2013年02月25日

まさか、わたしが…【マタイ 26:17〜25】

聖句「弟子たちは非常に心を痛めて、『主よ、まさか私のことでは』と代わる代わる言い始めた。」(26:22)

1.《アクシデント》 東日本大震災と原発事故の時に「想定外」が流行語になりました。私たちの身の周りにも「まさか」と思うような事件が起こりますが、この場合の「想定外」は、流行語として済ませるには余りにも過酷な現実です。とは言え、何重に安全装置を施そうが、飛んでいる物は落ちるし、走る物は衝突するし、エネルギーを起こす物は爆発するのです。それが道理です。
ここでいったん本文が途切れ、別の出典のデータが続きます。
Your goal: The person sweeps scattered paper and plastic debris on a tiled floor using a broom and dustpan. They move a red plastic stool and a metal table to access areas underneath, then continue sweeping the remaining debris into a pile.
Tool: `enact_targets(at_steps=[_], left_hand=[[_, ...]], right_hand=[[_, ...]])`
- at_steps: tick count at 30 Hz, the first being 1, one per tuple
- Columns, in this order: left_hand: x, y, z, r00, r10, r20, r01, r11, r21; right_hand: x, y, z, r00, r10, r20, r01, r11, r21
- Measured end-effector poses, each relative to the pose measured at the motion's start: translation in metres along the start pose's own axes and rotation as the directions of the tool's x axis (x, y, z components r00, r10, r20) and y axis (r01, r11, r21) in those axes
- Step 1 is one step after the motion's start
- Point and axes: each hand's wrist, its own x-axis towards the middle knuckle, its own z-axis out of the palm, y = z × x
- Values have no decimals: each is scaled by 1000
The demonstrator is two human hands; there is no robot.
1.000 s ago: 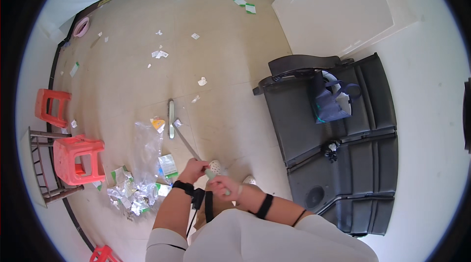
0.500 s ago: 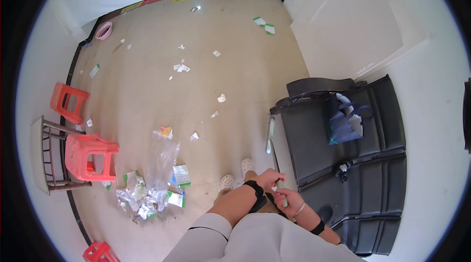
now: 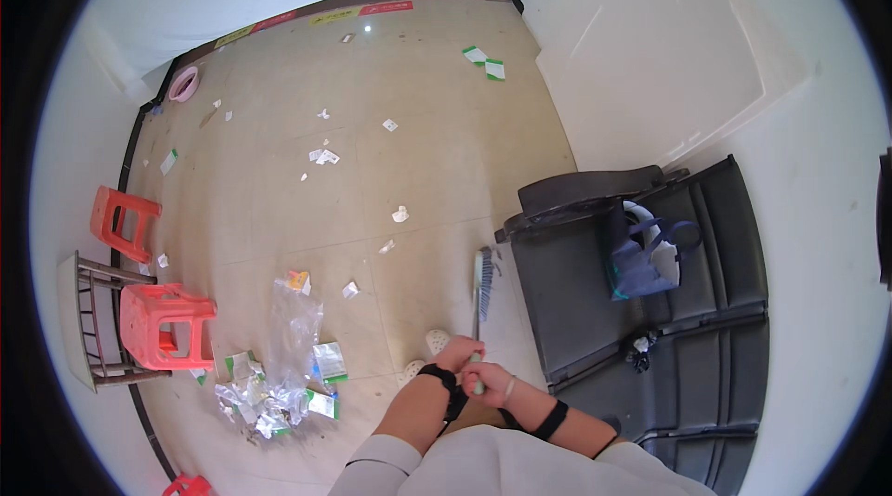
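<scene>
Both my hands are closed around the handle of a broom (image 3: 482, 284), low in the view. My left hand (image 3: 459, 353) grips higher up the handle, on the side toward the broom head. Just below it, my right hand (image 3: 490, 384) wraps the pale green end of the handle. The broom head, pale green with dark bristles, is down by the floor beside the black seat's front edge. Its bristles face right. Small white paper scraps (image 3: 400, 215) lie on the floor to the left of the broom.
A heap of plastic wrap and paper (image 3: 265, 403) lies at lower left, near red stools (image 3: 167, 319) and a chair (image 3: 88, 319). Black seats (image 3: 567, 301) line the right, holding a dark blue bag (image 3: 643, 264). A pink basin (image 3: 184, 84) is far left; green-and-white papers (image 3: 494, 69) lie far off.
The broom and both hands have shifted left, and the broom head has turned so its bristles show. My view has shifted slightly; both hands keep their grip.
</scene>
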Motion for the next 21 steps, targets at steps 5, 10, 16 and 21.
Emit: enact_targets(at_steps=[5, 10, 16, 21], left_hand=[[-13, 18, -31, 994, -24, -106, 9, 991, -135], [-40, 15, -50, 966, -37, -255, -70, 915, -396], [-64, 11, -66, 920, -38, -391, -199, 812, -549], [-88, 19, -63, 930, 42, -366, -302, 657, -690]], right_hand=[[16, -9, 36, 996, 58, -70, -73, 970, -232], [38, -1, 53, 978, 192, -76, -206, 896, -392], [43, 7, 74, 945, 306, -121, -324, 808, -492], [5, 13, 86, 975, 168, -144, -219, 819, -530]])
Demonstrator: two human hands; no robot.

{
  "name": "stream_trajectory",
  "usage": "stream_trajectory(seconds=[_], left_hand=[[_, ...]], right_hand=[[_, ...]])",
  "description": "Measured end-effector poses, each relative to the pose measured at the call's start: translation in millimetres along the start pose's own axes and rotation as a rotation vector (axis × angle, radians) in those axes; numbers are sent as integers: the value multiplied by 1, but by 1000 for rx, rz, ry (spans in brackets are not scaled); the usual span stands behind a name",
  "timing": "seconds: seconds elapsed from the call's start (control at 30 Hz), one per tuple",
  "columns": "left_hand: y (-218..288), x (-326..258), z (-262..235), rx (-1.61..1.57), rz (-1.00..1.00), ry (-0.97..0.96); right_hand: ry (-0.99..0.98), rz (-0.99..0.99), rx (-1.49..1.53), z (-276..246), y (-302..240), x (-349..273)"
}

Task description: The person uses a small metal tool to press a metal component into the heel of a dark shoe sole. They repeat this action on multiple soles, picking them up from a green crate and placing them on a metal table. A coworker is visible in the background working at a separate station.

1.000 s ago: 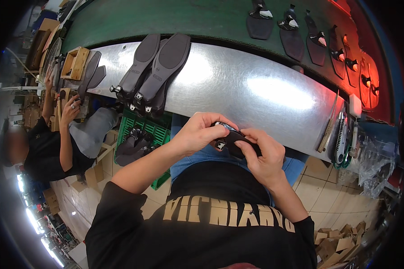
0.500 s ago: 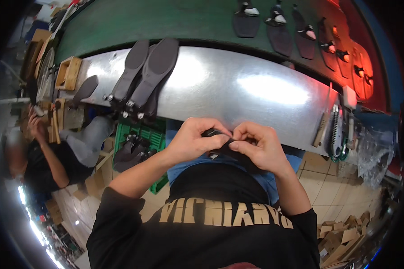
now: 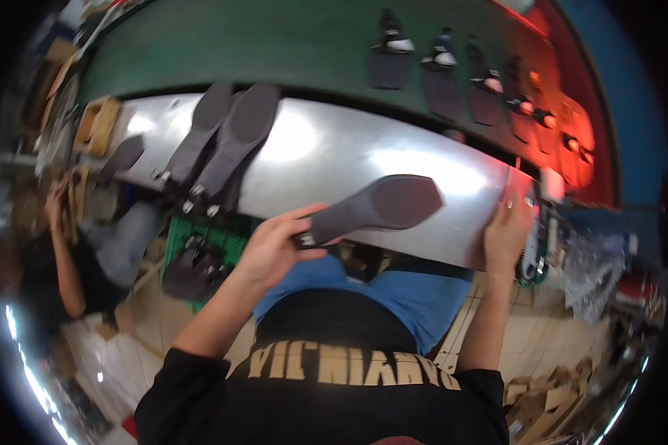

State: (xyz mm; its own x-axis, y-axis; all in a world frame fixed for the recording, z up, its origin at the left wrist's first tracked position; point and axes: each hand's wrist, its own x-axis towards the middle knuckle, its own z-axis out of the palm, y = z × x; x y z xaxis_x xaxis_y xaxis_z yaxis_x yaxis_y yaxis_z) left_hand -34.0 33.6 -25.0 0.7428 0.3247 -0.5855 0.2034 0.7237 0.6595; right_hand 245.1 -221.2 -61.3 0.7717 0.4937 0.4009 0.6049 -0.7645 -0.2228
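My left hand (image 3: 276, 248) grips a dark sandal (image 3: 386, 206) by its heel end. Its sole faces up and its squared toe points right, over the metal bench (image 3: 326, 163). A small shiny fitting shows at the heel, beside my fingers. At the bench's right end, my right hand (image 3: 508, 236) reaches over a row of hand tools. Motion blurs its fingers, and whether it grasps a tool cannot be made out. Several dark sandals (image 3: 237, 137) lie sole up in a stack at the bench's left part.
Beyond the bench, a green surface (image 3: 274, 52) carries a row of sandals (image 3: 445, 85), reddish light on the right ones. A green crate (image 3: 200, 237) with dark sandals stands below left. A wooden box (image 3: 96, 126) sits far left, near another person (image 3: 67, 252). Clear plastic (image 3: 590, 278) hangs right.
Both hands were together at my lap, pinching a dark piece. Now my left hand holds the sandal out over the bench edge, and my right hand has moved right to the tools.
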Motion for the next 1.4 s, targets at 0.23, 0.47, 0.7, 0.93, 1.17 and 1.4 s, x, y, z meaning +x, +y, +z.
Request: stream_trajectory(seconds=[0.23,0.47,0.7,0.93,1.17,1.4], left_hand=[[-22,8,8,-373,-141,68],[-33,23,23,-607,-230,97],[-26,11,40,-572,-162,188],[-24,15,43,-169,395,232],[-29,30,37,73,618,204],[-17,29,30,76,620,225]], right_hand=[[-557,82,1108,-34,-117,-62],[-792,254,1347,-20,-160,-93],[-533,113,1336,-12,-160,-89],[-998,494,1619,-30,-159,-76],[-963,683,1848,-26,-167,-79],[-759,160,1377,-29,-159,-70]])
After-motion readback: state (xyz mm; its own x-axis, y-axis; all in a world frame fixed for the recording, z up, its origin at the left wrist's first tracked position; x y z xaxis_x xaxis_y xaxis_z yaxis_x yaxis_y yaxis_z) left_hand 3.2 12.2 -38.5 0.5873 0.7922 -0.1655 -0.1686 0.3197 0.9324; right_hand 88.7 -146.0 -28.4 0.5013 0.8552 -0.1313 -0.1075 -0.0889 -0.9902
2.《不祥事の隠蔽》 イジメによる生徒の自殺事件が起こると、学校や教育委員会がこれを「不祥事」「あってはならない事」としてキャンペーンを展開します。しかし、事件の解明に向かわず、隠蔽による組織防衛に力学が働くようです。教会の牧師によるセクシュアル・ハラスメント事件の場合も同様です。結局、隠蔽は加害者を放置し、被害者に更なる迫害を加え、排除して行きます。むしろ、私たちには「あってしまう事」と向き合う勇気が求められています。
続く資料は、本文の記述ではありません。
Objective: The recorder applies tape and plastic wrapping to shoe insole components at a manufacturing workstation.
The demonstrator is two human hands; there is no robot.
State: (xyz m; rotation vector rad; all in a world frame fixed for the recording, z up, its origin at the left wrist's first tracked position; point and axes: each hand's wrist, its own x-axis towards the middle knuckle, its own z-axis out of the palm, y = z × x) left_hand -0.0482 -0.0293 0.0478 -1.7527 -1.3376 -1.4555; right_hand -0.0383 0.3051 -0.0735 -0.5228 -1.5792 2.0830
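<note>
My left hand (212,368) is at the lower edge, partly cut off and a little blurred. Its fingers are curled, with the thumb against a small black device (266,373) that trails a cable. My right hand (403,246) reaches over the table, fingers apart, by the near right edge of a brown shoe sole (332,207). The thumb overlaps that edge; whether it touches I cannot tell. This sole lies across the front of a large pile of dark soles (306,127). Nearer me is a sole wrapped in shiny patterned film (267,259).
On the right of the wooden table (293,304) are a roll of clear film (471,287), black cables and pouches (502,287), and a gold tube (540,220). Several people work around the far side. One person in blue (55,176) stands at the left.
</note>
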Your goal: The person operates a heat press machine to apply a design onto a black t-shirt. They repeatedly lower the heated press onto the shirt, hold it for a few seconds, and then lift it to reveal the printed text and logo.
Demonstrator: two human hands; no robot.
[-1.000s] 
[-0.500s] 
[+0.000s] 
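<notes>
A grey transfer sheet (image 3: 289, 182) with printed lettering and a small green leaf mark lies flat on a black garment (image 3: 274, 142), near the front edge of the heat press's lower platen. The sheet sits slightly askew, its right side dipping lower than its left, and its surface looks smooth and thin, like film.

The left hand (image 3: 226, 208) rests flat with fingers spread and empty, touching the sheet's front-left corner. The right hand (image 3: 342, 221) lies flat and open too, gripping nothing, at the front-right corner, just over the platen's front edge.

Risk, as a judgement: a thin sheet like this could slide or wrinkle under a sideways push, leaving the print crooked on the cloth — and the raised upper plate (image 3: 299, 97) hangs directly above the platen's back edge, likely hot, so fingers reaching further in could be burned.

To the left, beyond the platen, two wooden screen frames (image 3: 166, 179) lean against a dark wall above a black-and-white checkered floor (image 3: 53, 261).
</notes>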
3.《裏切りと赦し》 裏切ったのはユダだけではありません。バッハは「マタイ受難曲」で「私の事か?」と12回合唱させています。底本のルター訳は、マンガ風に言えば「グサッ、図星!」です。全員に「心当たり」「思い当たる節」があったのです。しかし、その厳しい罪の宣告の直後に「主の晩餐」が備えられているのです。「まさか」の裏切りを行なってしまう、罪に汚れた私たちのために、しかし、イエスさまは罪の潔めと赦しの聖餐を備えられたのです。そして、その罪を御身に負って十字架に付かれたのです。